**WHAT THE TASK REQUIRES**
Please write out every line of the listing without alteration, but omit the images.

**COLLECTED DATA**

—————

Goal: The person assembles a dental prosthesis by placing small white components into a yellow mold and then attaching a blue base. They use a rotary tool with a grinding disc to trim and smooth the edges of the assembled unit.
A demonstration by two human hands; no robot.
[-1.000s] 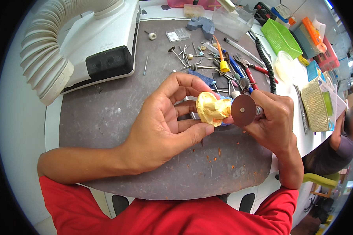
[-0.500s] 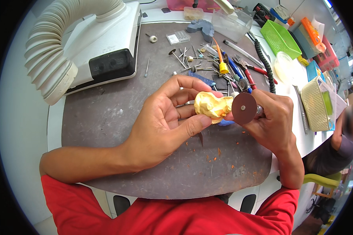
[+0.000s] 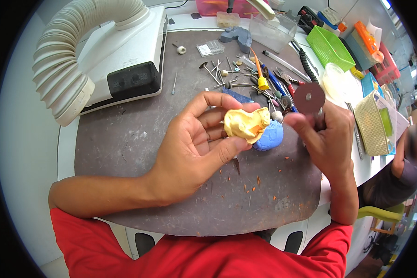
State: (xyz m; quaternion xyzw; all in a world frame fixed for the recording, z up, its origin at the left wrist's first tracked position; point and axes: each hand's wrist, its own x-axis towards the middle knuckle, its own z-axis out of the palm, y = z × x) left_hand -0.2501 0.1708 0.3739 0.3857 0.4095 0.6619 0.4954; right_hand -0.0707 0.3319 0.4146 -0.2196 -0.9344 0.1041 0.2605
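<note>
Between the thumb and fingers of my left hand (image 3: 197, 139) is a yellow dental plaster model (image 3: 241, 124), held above the dark mat. My right hand (image 3: 329, 139), to its right, is closed round a rotary handpiece, most of which the fingers hide. A round brown sanding disc (image 3: 309, 98) is mounted on the handpiece's tip, apart from the model. Just behind and below the model, a blue moulded lump (image 3: 269, 135) lies on the mat, partly covered by it.
Several burs and mounted bits (image 3: 231, 83), a yellow-tipped tool (image 3: 262, 82) and red-handled pliers (image 3: 287, 79) crowd the mat's far right. A white machine with a ribbed hose (image 3: 62, 65) stands left. Baskets (image 3: 331, 48) line the right. Another person (image 3: 389, 180) sits at far right.
My right hand has moved right and the disc has drawn away up and right from the yellow model. The model has shifted slightly left, showing more of the blue lump.
</note>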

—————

**SOLUTION BELOW**
Goal: The person assembles a dental prosthesis by placing small white components into a yellow mold and then attaching a blue base. They use a rotary tool with a grinding disc to trim and smooth the edges of the assembled unit.
A demonstration by two human hands; no robot.
[-1.000s] 
[-0.500s] 
[+0.000s] 
State: (xyz m; quaternion xyzw; all in a world frame fixed for the recording, z up, its origin at the left wrist's first tracked position; point and axes: each hand's wrist, its own x-axis towards the middle knuckle, its own z-axis out of the palm, y = z × x) left_hand -0.2501 0.1708 0.3739 0.3857 0.4095 0.6619 0.4954; right_hand -0.0707 0.3319 0.4146 -0.2196 -0.9344 0.1041 0.2605
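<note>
Between the thumb and fingers of my left hand (image 3: 197, 139) is a yellow dental plaster model (image 3: 241, 124), held above the dark mat. My right hand (image 3: 329, 139), to its right, is closed round a rotary handpiece, most of which the fingers hide. A round brown sanding disc (image 3: 309, 98) is mounted on the handpiece's tip, apart from the model. Just behind and below the model, a blue moulded lump (image 3: 269, 135) lies on the mat, partly covered by it.
Several burs and mounted bits (image 3: 231, 83), a yellow-tipped tool (image 3: 262, 82) and red-handled pliers (image 3: 287, 79) crowd the mat's far right. A white machine with a ribbed hose (image 3: 62, 65) stands left. Baskets (image 3: 331, 48) line the right. Another person (image 3: 389, 180) sits at far right.
My right hand has moved right and the disc has drawn away up and right from the yellow model. The model has shifted slightly left, showing more of the blue lump.
</note>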

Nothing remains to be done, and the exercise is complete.